● Source data:

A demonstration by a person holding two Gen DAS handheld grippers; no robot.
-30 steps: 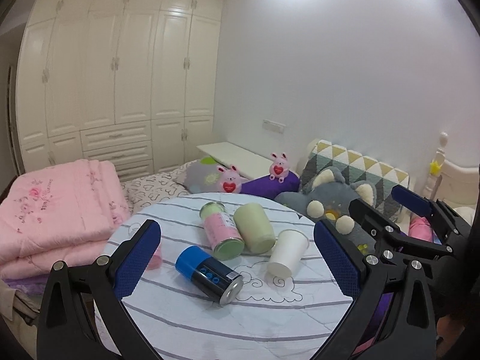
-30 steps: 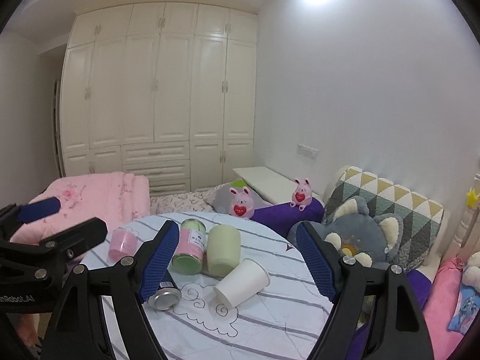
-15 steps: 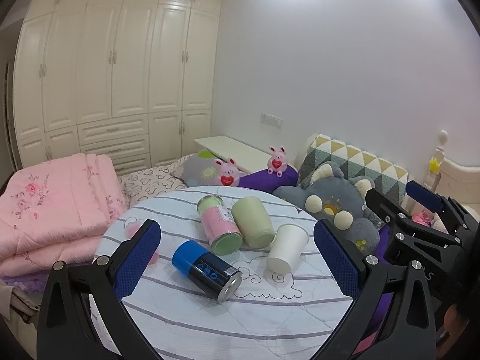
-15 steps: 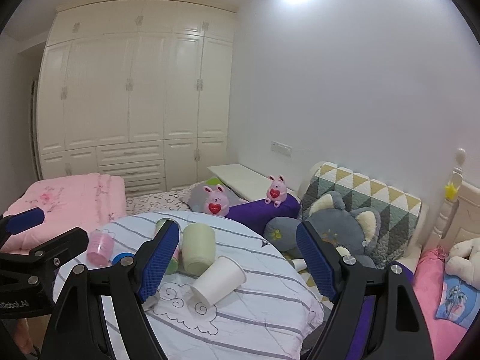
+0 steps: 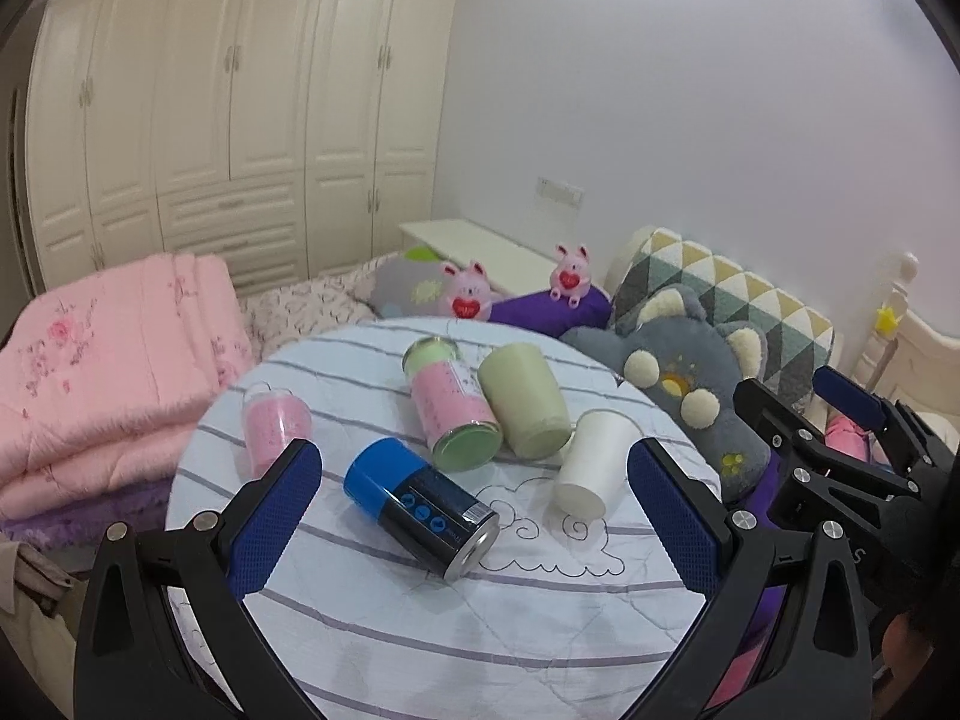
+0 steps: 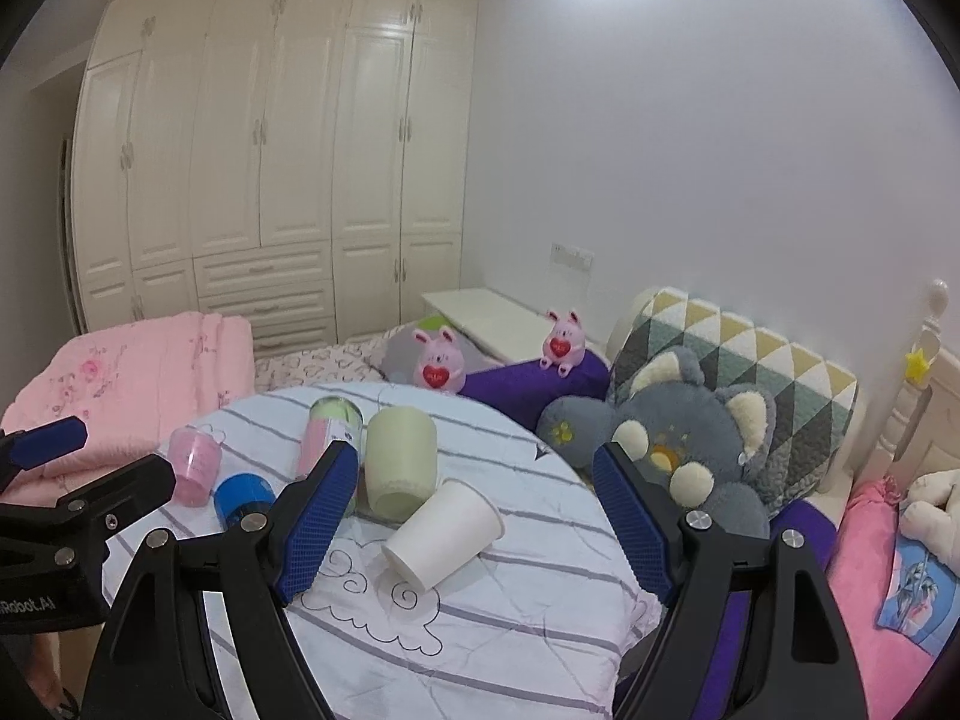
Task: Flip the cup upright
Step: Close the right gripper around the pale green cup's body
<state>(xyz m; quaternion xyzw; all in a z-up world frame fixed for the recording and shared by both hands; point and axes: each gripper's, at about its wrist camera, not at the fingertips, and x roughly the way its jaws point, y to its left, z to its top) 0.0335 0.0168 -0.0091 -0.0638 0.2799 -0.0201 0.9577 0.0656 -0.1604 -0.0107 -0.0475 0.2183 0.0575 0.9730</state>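
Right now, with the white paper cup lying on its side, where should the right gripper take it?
Probably across the white paper cup's mid-wall, coming from above with the open right gripper. It lies tipped, base toward the camera, and the green cup crowds its far end.

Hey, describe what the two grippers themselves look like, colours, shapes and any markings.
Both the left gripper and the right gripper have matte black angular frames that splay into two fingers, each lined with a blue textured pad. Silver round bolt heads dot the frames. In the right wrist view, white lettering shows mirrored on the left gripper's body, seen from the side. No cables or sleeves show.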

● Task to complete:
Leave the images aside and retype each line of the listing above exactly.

● Answer box:
A demonstration by a person holding two Gen DAS handheld grippers; no robot.
-30 steps: 
-30 steps: 
-15 steps: 
-15 steps: 
+0 steps: 
+0 steps: 
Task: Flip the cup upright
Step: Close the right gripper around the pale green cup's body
<state>(xyz m; quaternion xyzw; all in a z-up world frame fixed for the recording and shared by both hands; point and axes: each gripper's, at about its wrist camera, not at the fingertips, and x roughly the way its jaws point, y to its left, z to its top) 0.0335 0.0168 -0.0091 -0.0638 0.2799 -0.0201 0.9577 0.0656 -0.1604 -0.0107 -0.0475 0.2183 0.0575 0.9730</state>
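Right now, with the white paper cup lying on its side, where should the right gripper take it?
Probably across the white paper cup's mid-wall, coming from above with the open right gripper. It lies tipped, base toward the camera, and the green cup crowds its far end.

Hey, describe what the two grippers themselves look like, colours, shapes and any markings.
Both the left gripper and the right gripper have matte black angular frames that splay into two fingers, each lined with a blue textured pad. Silver round bolt heads dot the frames. In the right wrist view, white lettering shows mirrored on the left gripper's body, seen from the side. No cables or sleeves show.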

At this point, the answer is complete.